• WORK TASK: Reproduce the first line of the entries that follow and each later line, word for word, ending with the one containing "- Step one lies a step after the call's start".

*** RECORDS FOR THIS EXERCISE ***

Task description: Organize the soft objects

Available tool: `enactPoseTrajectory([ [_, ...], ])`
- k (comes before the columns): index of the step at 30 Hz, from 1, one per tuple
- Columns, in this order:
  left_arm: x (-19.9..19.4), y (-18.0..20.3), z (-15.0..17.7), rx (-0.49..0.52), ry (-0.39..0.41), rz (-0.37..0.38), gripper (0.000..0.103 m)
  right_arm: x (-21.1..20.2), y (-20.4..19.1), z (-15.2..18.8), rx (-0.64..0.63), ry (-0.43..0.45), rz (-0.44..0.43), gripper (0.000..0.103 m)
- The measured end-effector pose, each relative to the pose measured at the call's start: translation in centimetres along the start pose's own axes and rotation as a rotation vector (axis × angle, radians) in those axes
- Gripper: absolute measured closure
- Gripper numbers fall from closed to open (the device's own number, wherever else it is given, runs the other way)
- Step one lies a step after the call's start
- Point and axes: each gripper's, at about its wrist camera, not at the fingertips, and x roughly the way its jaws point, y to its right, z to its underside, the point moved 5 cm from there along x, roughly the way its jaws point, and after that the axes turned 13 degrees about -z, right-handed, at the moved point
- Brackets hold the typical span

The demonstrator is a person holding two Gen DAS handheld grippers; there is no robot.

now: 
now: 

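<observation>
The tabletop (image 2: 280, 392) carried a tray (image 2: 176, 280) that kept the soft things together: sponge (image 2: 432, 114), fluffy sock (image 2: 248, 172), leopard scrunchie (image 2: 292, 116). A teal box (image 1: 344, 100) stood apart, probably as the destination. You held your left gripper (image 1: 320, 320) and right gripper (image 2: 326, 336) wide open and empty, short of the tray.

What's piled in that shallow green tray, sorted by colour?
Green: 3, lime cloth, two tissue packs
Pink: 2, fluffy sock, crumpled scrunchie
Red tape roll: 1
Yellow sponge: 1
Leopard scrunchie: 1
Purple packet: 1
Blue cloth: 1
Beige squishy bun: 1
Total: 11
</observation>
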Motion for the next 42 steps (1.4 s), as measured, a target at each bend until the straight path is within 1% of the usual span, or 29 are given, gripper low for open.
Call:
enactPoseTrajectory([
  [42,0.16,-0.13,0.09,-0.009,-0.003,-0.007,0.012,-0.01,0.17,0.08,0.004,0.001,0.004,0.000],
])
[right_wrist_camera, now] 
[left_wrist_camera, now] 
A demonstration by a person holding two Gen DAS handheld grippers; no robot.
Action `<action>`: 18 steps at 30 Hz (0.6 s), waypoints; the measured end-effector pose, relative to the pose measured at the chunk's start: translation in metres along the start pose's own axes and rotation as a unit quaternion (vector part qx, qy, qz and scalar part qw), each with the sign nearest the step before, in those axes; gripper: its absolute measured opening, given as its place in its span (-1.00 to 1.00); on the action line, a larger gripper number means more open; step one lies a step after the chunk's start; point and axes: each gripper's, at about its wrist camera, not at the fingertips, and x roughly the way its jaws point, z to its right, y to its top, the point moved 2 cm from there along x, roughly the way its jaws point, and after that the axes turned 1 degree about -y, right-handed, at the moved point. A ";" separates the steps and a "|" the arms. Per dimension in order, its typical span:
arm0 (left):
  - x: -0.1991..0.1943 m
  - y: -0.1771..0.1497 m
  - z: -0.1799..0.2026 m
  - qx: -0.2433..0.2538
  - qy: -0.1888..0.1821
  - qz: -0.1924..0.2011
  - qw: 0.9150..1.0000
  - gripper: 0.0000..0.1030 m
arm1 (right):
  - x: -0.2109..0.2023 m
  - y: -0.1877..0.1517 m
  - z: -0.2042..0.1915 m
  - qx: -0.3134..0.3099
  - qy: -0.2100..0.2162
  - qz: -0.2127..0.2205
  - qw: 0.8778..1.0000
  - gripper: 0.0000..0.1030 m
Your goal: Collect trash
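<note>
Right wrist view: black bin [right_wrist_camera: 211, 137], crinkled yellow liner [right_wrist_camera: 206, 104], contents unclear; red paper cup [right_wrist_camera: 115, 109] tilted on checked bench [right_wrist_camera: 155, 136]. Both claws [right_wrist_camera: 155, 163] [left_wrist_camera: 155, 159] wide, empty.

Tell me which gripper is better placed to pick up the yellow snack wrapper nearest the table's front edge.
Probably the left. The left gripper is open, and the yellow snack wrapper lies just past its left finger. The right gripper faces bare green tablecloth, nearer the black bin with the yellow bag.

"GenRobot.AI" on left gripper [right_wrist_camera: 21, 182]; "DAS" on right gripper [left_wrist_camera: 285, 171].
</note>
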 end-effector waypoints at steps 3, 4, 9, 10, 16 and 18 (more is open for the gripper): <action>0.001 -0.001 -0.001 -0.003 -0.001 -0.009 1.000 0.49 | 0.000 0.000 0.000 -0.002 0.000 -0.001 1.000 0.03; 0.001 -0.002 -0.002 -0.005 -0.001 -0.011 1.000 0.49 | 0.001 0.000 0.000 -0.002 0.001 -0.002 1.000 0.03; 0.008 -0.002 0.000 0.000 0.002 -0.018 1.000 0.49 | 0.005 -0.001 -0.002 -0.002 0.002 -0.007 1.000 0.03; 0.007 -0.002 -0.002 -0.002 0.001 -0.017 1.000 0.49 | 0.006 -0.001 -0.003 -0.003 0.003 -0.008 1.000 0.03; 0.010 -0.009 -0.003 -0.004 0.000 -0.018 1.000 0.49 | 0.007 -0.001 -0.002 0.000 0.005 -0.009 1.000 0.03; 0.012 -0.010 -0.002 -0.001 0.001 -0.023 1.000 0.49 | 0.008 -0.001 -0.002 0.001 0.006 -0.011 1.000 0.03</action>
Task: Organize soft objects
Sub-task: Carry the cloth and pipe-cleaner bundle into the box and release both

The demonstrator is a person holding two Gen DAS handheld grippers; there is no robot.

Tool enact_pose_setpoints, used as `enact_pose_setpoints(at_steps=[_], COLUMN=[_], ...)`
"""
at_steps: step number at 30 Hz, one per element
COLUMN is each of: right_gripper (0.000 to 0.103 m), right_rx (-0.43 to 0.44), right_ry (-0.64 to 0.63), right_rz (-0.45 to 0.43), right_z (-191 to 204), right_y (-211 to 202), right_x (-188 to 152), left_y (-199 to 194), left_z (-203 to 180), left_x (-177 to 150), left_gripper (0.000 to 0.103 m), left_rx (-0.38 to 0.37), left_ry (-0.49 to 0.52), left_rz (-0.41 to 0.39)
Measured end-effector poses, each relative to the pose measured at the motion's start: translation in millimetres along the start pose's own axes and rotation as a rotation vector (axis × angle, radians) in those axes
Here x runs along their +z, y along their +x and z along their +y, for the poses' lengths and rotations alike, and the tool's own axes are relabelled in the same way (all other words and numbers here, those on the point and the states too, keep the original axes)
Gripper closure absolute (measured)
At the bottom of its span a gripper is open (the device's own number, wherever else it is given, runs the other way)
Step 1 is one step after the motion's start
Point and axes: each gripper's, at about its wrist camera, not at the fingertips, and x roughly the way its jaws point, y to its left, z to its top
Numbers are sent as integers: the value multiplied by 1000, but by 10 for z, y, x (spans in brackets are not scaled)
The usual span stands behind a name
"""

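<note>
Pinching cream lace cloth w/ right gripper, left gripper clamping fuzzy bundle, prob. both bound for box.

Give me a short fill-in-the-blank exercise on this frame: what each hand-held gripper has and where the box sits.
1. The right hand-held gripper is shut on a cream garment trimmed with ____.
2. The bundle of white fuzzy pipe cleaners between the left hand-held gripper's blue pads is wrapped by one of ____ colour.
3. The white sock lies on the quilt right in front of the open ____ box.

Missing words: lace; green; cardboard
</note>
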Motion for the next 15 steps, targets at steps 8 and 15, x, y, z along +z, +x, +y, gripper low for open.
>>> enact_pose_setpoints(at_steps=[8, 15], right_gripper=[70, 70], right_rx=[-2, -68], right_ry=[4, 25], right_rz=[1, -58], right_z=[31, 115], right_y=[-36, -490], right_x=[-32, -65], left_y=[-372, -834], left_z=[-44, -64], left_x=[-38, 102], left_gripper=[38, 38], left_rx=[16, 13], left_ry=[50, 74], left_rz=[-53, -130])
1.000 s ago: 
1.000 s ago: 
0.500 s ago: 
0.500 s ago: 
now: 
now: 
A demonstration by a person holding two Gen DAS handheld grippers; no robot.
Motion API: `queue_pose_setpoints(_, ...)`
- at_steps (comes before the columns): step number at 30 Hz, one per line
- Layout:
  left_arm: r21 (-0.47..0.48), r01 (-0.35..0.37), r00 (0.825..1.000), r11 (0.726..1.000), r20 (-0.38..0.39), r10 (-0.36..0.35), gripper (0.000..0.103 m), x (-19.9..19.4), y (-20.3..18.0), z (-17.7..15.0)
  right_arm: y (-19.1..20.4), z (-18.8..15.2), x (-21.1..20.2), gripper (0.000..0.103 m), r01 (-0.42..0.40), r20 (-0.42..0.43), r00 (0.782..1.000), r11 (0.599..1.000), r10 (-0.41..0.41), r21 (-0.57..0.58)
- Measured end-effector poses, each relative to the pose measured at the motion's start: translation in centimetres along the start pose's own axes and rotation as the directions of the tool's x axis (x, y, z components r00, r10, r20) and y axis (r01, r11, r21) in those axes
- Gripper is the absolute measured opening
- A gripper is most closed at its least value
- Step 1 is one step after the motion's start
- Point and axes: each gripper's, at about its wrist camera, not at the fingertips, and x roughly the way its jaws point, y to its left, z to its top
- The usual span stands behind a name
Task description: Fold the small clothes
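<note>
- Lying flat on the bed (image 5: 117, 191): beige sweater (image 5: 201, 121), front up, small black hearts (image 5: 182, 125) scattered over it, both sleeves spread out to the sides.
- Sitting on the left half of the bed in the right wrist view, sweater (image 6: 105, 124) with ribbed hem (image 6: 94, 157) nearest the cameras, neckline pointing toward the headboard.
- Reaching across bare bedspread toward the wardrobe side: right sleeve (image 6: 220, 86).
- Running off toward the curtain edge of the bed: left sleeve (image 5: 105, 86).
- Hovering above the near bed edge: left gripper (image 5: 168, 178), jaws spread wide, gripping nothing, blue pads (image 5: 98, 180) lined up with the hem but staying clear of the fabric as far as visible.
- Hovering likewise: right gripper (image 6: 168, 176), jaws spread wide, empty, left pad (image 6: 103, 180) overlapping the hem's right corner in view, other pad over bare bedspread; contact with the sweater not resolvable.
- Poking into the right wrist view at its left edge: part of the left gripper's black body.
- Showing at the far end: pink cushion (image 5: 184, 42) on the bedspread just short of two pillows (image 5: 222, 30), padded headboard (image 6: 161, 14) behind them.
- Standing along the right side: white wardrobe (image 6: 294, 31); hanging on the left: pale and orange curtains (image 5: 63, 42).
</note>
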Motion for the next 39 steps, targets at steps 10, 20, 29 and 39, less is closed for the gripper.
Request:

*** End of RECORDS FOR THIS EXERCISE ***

• REPLY:
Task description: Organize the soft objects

Available tool: `enactPoseTrajectory([ [_, ...], ])`
- k (comes before the columns): index of the step at 30 Hz, from 1, one per tuple
- Columns, in this order:
  left_arm: x (-19.9..19.4), y (-18.0..20.3), z (-15.0..17.7), rx (-0.49..0.52), ry (-0.39..0.41), rz (-0.37..0.38), gripper (0.000..0.103 m)
  right_arm: x (-21.1..20.2), y (-20.4..19.1), z (-15.2..18.8), rx (-0.64..0.63), ry (-0.43..0.45), rz (-0.44..0.43), gripper (0.000..0.103 m)
- The measured end-effector pose, each relative to the pose measured at the call's start: translation in centimetres along the start pose's own axes and rotation as a rotation vector (axis × angle, radians) in those axes
- Gripper: absolute measured closure
- Gripper numbers fall from closed to open (the device's own number, wherever else it is given, runs the other way)
- Step one lies a step after the call's start

Here the output is complete.